Many of Akhmetov’s businesses are in occupied parts of eastern Ukraine. On top of his other worries, he’s also juggling competing military and geopolitical interests as the war grinds on. Akhmetov’s bargaining chip are his coal factories, which supply a critical resource for the Ukrainian state. But for Akhmetov to survive, he must placate both the Ukrainian government and the Russian-backed forces, fend off Kolomoyskyi and other oligarchs that smell blood in the water, and keep his factories working at capacity amid a messy war.

Dmitro Firtash is also at risk. Firtash, one of the biggest players in the Central and Eastern European chemical and energy industry, has plants in Austria, Cyprus, Estonia, Germany, Hungary, Italy, Switzerland, Tajikistan, and Ukraine. His empire employs more than one hundred thousand people and raked in $6 billion in 2012.

In March 2014, Firtash was arrested in Vienna, which shattered the illusion that public relations efforts would protect oligarchs in the West. During the Euromaidan, both Firtash and Akhmetov had their public relations departments working overtime to create the image of them as Ukrainian peacemakers who simply wanted compromise and the best for the country. They actively lobbied the US and EU to convince them that they were doing all they could to get former President Viktor Yanukovych to disavow violence while not fully embracing the Euromaidan’s goals either.

Firtash posted a record $175 million dollar bond and is waiting for Austrian courts to decide on an extradition order to the US, where he faces trial for bribery.

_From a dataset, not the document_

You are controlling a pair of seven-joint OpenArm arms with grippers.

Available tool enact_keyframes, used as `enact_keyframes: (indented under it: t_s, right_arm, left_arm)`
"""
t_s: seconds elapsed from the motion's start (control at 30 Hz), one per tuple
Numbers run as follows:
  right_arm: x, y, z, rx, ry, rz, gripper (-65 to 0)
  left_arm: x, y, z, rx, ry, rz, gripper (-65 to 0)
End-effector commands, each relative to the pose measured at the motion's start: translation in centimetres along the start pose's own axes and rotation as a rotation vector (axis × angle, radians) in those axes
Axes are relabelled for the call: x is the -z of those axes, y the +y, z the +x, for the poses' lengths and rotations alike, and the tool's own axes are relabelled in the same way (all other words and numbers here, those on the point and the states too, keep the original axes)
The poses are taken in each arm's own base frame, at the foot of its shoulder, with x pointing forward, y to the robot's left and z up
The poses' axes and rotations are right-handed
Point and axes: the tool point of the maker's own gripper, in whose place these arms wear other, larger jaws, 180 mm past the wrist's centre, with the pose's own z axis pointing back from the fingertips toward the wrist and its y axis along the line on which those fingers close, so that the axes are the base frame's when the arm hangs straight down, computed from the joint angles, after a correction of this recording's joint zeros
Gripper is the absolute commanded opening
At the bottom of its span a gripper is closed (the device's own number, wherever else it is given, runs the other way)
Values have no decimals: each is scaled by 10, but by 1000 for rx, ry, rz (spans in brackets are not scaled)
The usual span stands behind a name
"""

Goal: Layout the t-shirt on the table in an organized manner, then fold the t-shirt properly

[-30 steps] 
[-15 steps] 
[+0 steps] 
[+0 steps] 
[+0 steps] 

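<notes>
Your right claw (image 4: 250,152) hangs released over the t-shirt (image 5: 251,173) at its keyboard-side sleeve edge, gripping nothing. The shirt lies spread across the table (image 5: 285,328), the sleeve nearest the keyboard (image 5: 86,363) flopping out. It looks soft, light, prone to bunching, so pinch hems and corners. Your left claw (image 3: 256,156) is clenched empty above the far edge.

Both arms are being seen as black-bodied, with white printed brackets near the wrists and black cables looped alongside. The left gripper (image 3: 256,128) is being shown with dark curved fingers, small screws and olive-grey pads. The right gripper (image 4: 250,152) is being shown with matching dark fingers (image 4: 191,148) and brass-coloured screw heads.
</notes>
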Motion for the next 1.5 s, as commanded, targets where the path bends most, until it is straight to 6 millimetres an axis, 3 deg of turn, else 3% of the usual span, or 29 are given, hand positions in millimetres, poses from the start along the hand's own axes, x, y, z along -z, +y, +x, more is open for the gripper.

Closer to home, Firtash’s empire is also under fire. In April 2015, Ukraine’s parliament approved measures to make the gas market more transparent and market-oriented to meet European requirements. The measures are sensible, but they force Firtash and his business partner, opposition parliamentarian Sergiy Livochkin, to pay for the transport of gas. The state had been footing the bill. Earlier this month, Naftogaz, the national oil and gas company, began collecting debts owed to it by Firtash’s Ostchem Company, which is one of the major players in the nitrogen fertilizer market. The Interior Ministry also opened abuse of office proceedings against top Ostchem officials. In addition, officials at four of Firtash’s other companies have been accused of embezzling approximately $100 million from the state. What’s more, parliamentary deputy Anton Heraschenko has called on the Prosecutor General’s Office to investigate how Firtash and Livochkin purchased the popular Inter TV Channel in 2013 for $2.5 billion. Heraschenko alleges that Russia helped with financing in a bid for media control.

Akhmetov and Firtash are survivors, yet each is vulnerable. The great Greek warrior Achilles was protected by the gods after his mother dipped him by his ankle into the River Styx. This bath made him invulnerable to harm everywhere except his ankle. Years later during the Trojan War, an arrow fired from the bow of the Trojan Prince Paris pierced Achilles’s weak spot, killing him. The Achilles’ heel of the post-Soviet oligarchs whose riches come from the acquisition of Soviet-era industrial assets is almost always some dubious mechanism that transferred a factory—or oil company, or mine, or any number of other enterprises—from the state to private ownership.

The Ukrainian government is aiming a barrage of arrows at the once-invincible oligarchs in hopes of hitting their weak spots. If enough arrows are fired, some are bound to hit the targets.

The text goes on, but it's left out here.